This Quinoa Breakfast Bowl is a nutritious ‘Get Your Day Going’ breakfast filled with hot quinoa, crisp bacon, fresh vegetables and topped off with a poached egg.
In the daily rush it is so easy to fall into the habit of preparing the same old breakfast ideas. In our home breakfasts are mostly a selection of a half-dozen breakfasts that just keep on being rotated again and again. Yes, they are easy, good and healthy but….that ‘same ole, same ole’ does get boring.
There is a lot of protein in the quinoa and poached egg….one cup of cooked quinoa has eight grams of protein and the average egg has seven grams of protein. Then the fresh arugula, green scallions and tomatoes are filled with vitamins. We added some crisp bacon rashers and tossed in a few pistachios for the crunch. This is a breakfast worth repeating.
Quinoa is familiar to us now and people do not realize that it is really one of those ‘ancient grains’ dating back 4000 years. Actually, it is a seed rather than a grain and it is gluten free, which is good news to all the gluten-free lovers.
There are many varieties of quinoa but the most common are white, black and red. Quinoa has a natural coating that requires an easy cold-water rinse to remove before cooking. If left un-rinsed it will leave the cooked quinoa with a bitter taste Quinoa cooks quickly, which means it works for your breakfast when you are in a rush.
You can have this breakfast bowl sitting in front of you in less time than it takes to stir up, cook and serve a batch of waffles, pancakes or French toast.
We roasted the grape tomatoes for 20-minutes and while they were in the oven the tri-colored quinoa and bacon cooked. The quinoa was portioned into bowls with the tomatoes, green scallions, arugula, bacon and nuts.
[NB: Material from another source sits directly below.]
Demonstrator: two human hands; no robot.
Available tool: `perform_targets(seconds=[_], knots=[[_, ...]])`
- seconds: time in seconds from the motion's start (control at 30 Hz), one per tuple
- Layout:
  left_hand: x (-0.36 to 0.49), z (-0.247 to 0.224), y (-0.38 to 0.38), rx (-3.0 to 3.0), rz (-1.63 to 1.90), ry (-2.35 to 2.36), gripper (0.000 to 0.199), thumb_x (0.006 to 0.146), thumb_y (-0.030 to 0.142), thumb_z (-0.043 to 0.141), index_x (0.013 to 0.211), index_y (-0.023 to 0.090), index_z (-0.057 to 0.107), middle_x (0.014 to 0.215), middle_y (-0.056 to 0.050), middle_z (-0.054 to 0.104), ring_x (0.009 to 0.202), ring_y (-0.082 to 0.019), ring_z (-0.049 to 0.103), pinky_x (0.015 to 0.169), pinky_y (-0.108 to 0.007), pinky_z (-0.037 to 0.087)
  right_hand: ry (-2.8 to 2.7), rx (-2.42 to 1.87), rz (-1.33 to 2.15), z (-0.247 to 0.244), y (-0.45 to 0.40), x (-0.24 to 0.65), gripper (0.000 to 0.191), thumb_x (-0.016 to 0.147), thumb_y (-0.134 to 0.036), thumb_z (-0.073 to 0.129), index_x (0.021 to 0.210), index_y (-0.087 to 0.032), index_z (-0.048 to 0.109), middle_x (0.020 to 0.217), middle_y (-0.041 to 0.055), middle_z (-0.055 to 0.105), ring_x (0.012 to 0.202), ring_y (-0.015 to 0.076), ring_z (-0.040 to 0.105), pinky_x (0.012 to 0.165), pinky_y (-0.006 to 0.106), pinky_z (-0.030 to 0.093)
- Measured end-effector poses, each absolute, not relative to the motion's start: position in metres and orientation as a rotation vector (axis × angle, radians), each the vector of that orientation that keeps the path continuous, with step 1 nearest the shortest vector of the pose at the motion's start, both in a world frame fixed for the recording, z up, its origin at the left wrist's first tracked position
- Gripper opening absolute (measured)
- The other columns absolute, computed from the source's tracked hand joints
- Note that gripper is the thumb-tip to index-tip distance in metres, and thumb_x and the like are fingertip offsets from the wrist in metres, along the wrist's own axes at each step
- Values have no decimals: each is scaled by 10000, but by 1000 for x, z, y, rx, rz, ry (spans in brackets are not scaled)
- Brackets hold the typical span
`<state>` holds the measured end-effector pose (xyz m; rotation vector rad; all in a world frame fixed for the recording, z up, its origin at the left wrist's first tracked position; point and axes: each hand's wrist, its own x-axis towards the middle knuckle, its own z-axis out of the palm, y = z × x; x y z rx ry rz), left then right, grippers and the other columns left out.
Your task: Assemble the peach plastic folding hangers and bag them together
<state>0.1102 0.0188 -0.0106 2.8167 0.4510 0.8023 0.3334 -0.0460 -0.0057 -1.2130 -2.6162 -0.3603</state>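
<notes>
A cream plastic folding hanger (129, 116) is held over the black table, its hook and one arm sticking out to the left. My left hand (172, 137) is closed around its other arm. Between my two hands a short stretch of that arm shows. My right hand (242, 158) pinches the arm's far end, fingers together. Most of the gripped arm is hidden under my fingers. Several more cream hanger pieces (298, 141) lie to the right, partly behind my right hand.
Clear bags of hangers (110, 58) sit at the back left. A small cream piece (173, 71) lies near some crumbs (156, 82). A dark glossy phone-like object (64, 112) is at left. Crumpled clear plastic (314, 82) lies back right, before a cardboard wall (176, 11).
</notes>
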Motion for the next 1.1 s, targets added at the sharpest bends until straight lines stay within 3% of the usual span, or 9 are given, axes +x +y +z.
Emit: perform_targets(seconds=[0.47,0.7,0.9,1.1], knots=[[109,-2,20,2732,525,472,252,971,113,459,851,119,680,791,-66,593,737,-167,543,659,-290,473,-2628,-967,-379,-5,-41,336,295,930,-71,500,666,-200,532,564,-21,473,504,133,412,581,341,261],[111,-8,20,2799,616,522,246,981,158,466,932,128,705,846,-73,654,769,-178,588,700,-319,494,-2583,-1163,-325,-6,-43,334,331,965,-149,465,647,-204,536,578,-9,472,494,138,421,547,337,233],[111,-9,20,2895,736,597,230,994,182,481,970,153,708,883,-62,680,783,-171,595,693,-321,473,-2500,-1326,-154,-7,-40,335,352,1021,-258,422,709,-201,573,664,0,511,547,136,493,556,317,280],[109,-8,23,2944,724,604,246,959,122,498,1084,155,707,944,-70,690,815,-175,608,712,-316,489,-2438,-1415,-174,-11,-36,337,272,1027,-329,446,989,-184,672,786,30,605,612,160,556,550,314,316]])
Then the bowl was topped off with a three-minute poached egg and drizzled with a creamy sauce.
- 1 cup quinoa
- 1 pint grape tomatoes
- 1 tablespoon olive oil
- salt and fresh pepper
- 8 thick slices bacon
- 4 cups fresh arugula
- 1 bunch green scallions, thinly sliced
- 1 cup roasted pistachios (or nuts of your choice)
- 4 large eggs
For the Sauce:
- 1/2 cup sour cream
- 1/4 cup mayonnaise
- 1 teaspoon Dijon mustard
- 1/4 cup lemon juice, freshly squeezed
- Salt and pepper to taste.
- Preheat the oven to 400 degrees F.
- Add the tomatoes to a baking sheet and drizzle lightly with olive oil. Sprinkle generously with salt and pepper. Roast for 15 minutes, until the tomatoes are soft. Transfer the tomatoes to a small plate.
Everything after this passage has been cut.